• _DIRECTIONS_
Return every entry in full, with no alterations.

[DATA TO USE Boundary: Start]

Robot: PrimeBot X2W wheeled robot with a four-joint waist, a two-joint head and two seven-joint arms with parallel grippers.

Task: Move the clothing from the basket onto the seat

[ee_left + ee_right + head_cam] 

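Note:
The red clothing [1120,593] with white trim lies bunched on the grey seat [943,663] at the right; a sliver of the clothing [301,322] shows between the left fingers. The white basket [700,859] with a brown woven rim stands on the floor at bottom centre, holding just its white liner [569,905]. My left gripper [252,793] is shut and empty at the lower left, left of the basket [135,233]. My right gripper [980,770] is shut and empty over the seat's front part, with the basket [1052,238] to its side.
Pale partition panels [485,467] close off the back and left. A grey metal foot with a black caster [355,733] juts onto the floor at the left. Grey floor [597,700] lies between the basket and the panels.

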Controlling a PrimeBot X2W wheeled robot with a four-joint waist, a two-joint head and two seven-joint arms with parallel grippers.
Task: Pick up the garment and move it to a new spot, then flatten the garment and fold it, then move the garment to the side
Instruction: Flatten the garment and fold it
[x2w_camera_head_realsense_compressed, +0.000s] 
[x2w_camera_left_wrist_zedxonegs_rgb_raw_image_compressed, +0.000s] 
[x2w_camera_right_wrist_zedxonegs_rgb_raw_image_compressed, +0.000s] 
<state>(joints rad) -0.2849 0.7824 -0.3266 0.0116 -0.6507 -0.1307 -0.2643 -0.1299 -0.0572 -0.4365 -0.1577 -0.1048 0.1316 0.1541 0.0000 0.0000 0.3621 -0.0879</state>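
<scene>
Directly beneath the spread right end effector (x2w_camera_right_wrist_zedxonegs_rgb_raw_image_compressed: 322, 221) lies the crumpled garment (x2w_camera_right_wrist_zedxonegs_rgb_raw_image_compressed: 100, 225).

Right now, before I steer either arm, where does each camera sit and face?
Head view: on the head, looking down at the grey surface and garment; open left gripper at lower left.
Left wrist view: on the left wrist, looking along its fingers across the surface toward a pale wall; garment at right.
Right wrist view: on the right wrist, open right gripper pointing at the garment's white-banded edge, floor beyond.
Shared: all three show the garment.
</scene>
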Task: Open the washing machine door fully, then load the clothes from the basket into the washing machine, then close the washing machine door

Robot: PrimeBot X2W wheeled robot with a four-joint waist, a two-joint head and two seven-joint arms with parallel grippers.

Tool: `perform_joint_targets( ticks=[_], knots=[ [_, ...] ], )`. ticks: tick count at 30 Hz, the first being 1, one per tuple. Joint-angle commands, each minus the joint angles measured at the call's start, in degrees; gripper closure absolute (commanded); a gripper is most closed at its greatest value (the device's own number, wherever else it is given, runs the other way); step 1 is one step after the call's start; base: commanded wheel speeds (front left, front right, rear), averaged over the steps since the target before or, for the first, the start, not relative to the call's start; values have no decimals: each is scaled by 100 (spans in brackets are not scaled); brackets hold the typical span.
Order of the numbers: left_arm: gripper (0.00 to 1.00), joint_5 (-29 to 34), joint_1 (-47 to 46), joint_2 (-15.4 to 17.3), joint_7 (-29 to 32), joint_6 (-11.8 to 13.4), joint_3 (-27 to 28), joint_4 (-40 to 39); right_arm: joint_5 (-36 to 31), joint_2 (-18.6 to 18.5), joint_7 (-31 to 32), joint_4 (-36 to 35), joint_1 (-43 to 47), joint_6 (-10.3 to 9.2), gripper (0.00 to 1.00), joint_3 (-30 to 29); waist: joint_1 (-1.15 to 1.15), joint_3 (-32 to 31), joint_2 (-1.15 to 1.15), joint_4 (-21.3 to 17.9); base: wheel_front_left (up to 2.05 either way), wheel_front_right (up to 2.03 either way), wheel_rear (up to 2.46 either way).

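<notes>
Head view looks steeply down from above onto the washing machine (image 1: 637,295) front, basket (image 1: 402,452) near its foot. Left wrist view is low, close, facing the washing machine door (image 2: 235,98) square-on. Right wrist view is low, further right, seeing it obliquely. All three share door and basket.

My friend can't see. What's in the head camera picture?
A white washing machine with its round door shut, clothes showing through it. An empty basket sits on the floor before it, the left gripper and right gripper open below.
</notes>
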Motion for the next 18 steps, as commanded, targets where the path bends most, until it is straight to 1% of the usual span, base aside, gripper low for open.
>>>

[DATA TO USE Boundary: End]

• _ANSWER SECTION_
Robot: PrimeBot X2W wheeled robot with a four-joint waist, a two-joint head and two seven-joint arms with parallel grippers.

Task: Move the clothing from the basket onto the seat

[ee_left + ee_right + head_cam] 

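Note:
The red clothing [1120,593] with white trim lies bunched on the grey seat [943,663] at the right; a sliver of the clothing [301,322] shows between the left fingers. The white basket [700,859] with a brown woven rim stands on the floor at bottom centre, holding just its white liner [569,905]. My left gripper [252,793] is shut and empty at the lower left, left of the basket [135,233]. My right gripper [980,770] is shut and empty over the seat's front part, with the basket [1052,238] to its side.
Pale partition panels [485,467] close off the back and left. A grey metal foot with a black caster [355,733] juts onto the floor at the left. Grey floor [597,700] lies between the basket and the panels.
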
Controlling a PrimeBot X2W wheeled robot with a four-joint waist, a two-joint head and two seven-joint arms with parallel grippers.
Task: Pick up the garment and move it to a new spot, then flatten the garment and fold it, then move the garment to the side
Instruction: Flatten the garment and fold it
[x2w_camera_head_realsense_compressed, +0.000s] 
[x2w_camera_left_wrist_zedxonegs_rgb_raw_image_compressed, +0.000s] 
[x2w_camera_right_wrist_zedxonegs_rgb_raw_image_compressed, +0.000s] 
<state>(joints rad) -0.2849 0.7824 -0.3266 0.0116 -0.6507 -0.1307 -0.2643 -0.1299 -0.0572 -0.4365 -0.1577 -0.1048 0.1316 0.1541 0.0000 0.0000 0.3621 -0.0879</state>
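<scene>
Directly beneath the spread right end effector (x2w_camera_right_wrist_zedxonegs_rgb_raw_image_compressed: 322, 221) lies the crumpled garment (x2w_camera_right_wrist_zedxonegs_rgb_raw_image_compressed: 100, 225).

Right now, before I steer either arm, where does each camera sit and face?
Head view: on the head, looking down at the grey surface and garment; open left gripper at lower left.
Left wrist view: on the left wrist, looking along its fingers across the surface toward a pale wall; garment at right.
Right wrist view: on the right wrist, open right gripper pointing at the garment's white-banded edge, floor beyond.
Shared: all three show the garment.
</scene>
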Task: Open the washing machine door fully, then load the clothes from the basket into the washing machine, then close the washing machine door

Robot: PrimeBot X2W wheeled robot with a four-joint waist, a two-joint head and two seven-joint arms with parallel grippers.

Tool: `perform_joint_targets( ticks=[_], knots=[ [_, ...] ], )`. ticks: tick count at 30 Hz, the first being 1, one per tuple. Joint-angle commands, each minus the joint angles measured at the call's start, in degrees; gripper closure absolute (commanded); a gripper is most closed at its greatest value (the device's own number, wherever else it is given, runs the other way); step 1 is one step after the call's start; base: commanded wheel speeds (front left, front right, rear), averaged over the steps since the target before or, for the first, the start, not relative to the call's start; values have no decimals: each is scaled by 100 (spans in brackets are not scaled); brackets hold the typical span.
Order of the numbers: left_arm: gripper (0.00 to 1.00), joint_5 (-29 to 34), joint_1 (-47 to 46), joint_2 (-15.4 to 17.3), joint_7 (-29 to 32), joint_6 (-11.8 to 13.4), joint_3 (-27 to 28), joint_4 (-40 to 39); right_arm: joint_5 (-36 to 31), joint_2 (-18.6 to 18.5), joint_7 (-31 to 32), joint_4 (-36 to 35), joint_1 (-43 to 47), joint_6 (-10.3 to 9.2), gripper (0.00 to 1.00), joint_3 (-30 to 29); waist: joint_1 (-1.15 to 1.15), joint_3 (-32 to 31), joint_2 (-1.15 to 1.15), joint_4 (-21.3 to 17.9); base: wheel_front_left (up to 2.05 either way), wheel_front_right (up to 2.03 either way), wheel_rear (up to 2.46 either way).

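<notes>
Head view looks steeply down from above onto the washing machine (image 1: 637,295) front, basket (image 1: 402,452) near its foot. Left wrist view is low, close, facing the washing machine door (image 2: 235,98) square-on. Right wrist view is low, further right, seeing it obliquely. All three share door and basket.

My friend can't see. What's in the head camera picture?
A white washing machine with its round door shut, clothes showing through it. An empty basket sits on the floor before it, the left gripper and right gripper open below.
</notes>
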Motion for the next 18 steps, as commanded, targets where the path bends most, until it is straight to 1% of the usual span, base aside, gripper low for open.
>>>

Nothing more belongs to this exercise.